Group Media & Photos

Internment Locations

Arrested: May 1942


Sand Island Internment Camp, Honolulu, Oahu Island


This internee was among 39 men (mostly Issei) who were sent on the fourth transfer ship for internment in U.S. Army and Justice Department camps on the Mainland. These men were sent together from camp to camp, with some paroled to War Relocation Authority camps to reunite with family or transferred for repatriation to Japan. 

Also sent on the same ship were six Issei women internees: Kiku Horibe, Miyuki Kawasaki, Yoshie Miyao, Yuki Miyao, Haru Tanaka, and Tsuta Yamane. The women were kept apart from the men and had a different internment sequence from them.

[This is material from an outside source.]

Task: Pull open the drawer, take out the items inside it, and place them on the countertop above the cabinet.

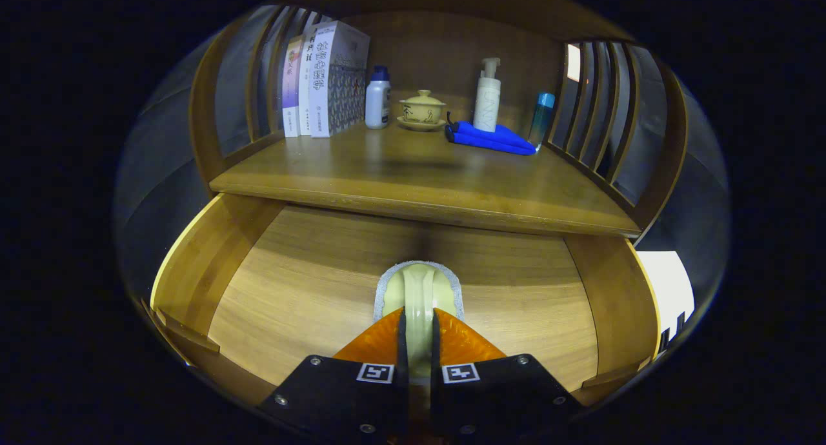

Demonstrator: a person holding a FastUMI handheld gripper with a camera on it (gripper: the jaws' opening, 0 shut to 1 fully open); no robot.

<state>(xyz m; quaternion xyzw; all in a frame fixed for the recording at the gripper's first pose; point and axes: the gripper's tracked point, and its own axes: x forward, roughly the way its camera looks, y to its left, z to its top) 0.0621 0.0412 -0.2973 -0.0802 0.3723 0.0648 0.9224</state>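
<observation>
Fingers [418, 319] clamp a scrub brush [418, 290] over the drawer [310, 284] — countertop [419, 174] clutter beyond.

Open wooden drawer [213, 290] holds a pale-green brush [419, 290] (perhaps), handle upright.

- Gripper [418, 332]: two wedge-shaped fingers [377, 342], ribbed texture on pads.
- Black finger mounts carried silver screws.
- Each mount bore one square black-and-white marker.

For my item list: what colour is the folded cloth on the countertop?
Bright blue; the folded cloth lies beside the pump bottle, clearest in the gripper view.
</observation>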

Angel Island Detention Facility, California

June 1942 - July 1942


Lordsburg Internment Camp, New Mexico

July 1942 - June 1943


Santa Fe Internment Camp, New Mexico

June 1943 - October 1945


Returned to Hawaii: November 1945

Arrived in Honolulu with 450 other internees aboard the military troopship the Yarmouth.


The son of farmers from Hiroshima, Riuichi Ipponsugi arrived in Hawaii in 1908 at age 17. He initially worked as a Japanese language teacher in rural Laie, Oahu, while studying English. Within a few years, he moved to Honolulu, where to found a job as a laboratory technician in a dental office. 

In 1919, Ipponsugi ventured to the Mainland to attend dental school, graduating in 1923 from St. Louis University in Missouri. He returned to the islands and opened an office on the corner of Beretania Avenue and River Street in downtown Honolulu, where he practiced until his arrest by the FBI in 1942. 

During his incarceration, Ipponsugi served as a dentist in the Lordsburg and Santa Fe camp hospitals, treating his fellow internees. He returned to his Honolulu practice after the war, retiring in 1957. In 1982, Riuichi Ipponsugi died in Honolulu at the age of 91.